After reading the data, copy it out in full and exactly.
- - - - -
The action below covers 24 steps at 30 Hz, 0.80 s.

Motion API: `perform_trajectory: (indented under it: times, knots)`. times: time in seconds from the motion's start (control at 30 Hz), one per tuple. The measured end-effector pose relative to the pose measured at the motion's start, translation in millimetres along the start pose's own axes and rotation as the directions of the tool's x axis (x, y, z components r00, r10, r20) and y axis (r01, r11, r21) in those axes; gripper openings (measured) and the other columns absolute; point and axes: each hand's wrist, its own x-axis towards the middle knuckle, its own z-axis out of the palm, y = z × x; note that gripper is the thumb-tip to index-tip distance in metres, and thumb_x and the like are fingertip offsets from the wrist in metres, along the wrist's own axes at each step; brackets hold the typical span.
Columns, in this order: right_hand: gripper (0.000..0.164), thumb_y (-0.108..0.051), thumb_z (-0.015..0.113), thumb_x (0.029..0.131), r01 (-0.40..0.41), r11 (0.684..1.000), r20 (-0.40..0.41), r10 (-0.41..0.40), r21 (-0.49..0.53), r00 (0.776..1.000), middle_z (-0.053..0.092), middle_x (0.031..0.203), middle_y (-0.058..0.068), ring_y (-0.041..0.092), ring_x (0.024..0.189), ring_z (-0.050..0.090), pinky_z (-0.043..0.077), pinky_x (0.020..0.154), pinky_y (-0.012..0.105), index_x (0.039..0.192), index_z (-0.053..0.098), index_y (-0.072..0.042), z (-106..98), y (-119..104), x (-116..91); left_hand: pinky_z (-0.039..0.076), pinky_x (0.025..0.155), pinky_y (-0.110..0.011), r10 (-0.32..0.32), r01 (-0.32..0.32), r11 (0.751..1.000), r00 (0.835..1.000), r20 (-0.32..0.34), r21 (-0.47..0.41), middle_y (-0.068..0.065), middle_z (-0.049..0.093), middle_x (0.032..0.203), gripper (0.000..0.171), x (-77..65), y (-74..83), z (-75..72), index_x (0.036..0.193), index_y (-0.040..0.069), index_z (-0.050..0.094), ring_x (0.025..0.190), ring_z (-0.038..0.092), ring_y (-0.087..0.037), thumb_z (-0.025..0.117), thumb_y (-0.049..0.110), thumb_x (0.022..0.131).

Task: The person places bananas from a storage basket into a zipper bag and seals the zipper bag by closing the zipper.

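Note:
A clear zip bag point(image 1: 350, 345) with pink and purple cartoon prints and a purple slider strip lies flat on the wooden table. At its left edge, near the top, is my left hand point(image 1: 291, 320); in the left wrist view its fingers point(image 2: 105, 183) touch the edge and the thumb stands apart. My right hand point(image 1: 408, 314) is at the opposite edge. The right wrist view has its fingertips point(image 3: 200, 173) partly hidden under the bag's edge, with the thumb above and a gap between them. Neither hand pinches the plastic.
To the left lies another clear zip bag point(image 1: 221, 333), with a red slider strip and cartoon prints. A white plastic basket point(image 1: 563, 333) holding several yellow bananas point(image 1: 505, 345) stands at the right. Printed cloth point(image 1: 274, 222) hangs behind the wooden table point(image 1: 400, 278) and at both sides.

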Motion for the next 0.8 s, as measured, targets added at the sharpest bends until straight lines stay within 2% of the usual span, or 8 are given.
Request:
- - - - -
#### Solution for this task
The action below covers 24 steps at 30 Hz, 0.80 s.

Motion API: `perform_trajectory: (indented under it: times, knots)`. times: time in seconds from the motion's start (control at 30 Hz), one per tuple. The measured end-effector pose relative to the pose measured at the motion's start, translation in millimetres along the start pose's own axes and rotation as the directions of the tool's x axis (x, y, z components r00, r10, r20) and y axis (r01, r11, r21) in those axes; gripper openings (measured) and the other columns absolute; point and axes: each hand's wrist, its own x-axis towards the middle knuckle, its own z-axis out of the palm, y = z × x; note that gripper is the thumb-tip to index-tip distance in metres, and thumb_x and the like are fingertip offsets from the wrist in metres, along the wrist's own axes at each step; brackets hold the typical span.
Columns, in this order: right_hand: gripper (0.000..0.164), thumb_y (-0.108..0.051), thumb_z (-0.015..0.113), thumb_x (0.029..0.131), r01 (-0.40..0.41), r11 (0.684..1.000), r20 (-0.40..0.41), r10 (-0.41..0.40), r21 (-0.49..0.53), r00 (0.776..1.000), middle_z (-0.053..0.092), middle_x (0.031..0.203), middle_y (-0.058..0.068), ring_y (-0.041..0.092), ring_x (0.024..0.189), ring_z (-0.050..0.090), pinky_z (-0.043..0.077), pinky_x (0.020..0.154), pinky_y (-0.012..0.105), index_x (0.039..0.192), index_z (-0.053..0.098), index_y (-0.072..0.042), z (-106..98), y (-119..104), x (-116..91); left_hand: pinky_z (-0.039..0.076), pinky_x (0.025..0.155), pinky_y (-0.110..0.011), r10 (-0.32..0.32), r01 (-0.32..0.32), r11 (0.751..1.000), r00 (0.835..1.000), r20 (-0.32..0.34), r21 (-0.47..0.41), middle_y (-0.068..0.065), middle_z (-0.049..0.093), middle_x (0.032..0.203), gripper (0.000..0.171), x (-77..65), y (-74..83), z (-75..72), index_x (0.036..0.193), index_y (-0.040..0.069), index_z (-0.050..0.094), ring_x (0.025..0.190), ring_z (-0.038..0.092), ring_y (-0.087..0.037), thumb_z (-0.025..0.117), thumb_y (-0.049..0.110), thumb_x (0.022..0.131).

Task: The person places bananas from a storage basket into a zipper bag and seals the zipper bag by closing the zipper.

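Note:
A clear zip bag point(image 1: 350, 345) with pink and purple cartoon prints and a purple slider strip lies flat on the wooden table. At its left edge, near the top, is my left hand point(image 1: 291, 320); in the left wrist view its fingers point(image 2: 105, 183) touch the edge and the thumb stands apart. My right hand point(image 1: 408, 314) is at the opposite edge. The right wrist view has its fingertips point(image 3: 200, 173) partly hidden under the bag's edge, with the thumb above and a gap between them. Neither hand pinches the plastic.
To the left lies another clear zip bag point(image 1: 221, 333), with a red slider strip and cartoon prints. A white plastic basket point(image 1: 563, 333) holding several yellow bananas point(image 1: 505, 345) stands at the right. Printed cloth point(image 1: 274, 222) hangs behind the wooden table point(image 1: 400, 278) and at both sides.
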
Motion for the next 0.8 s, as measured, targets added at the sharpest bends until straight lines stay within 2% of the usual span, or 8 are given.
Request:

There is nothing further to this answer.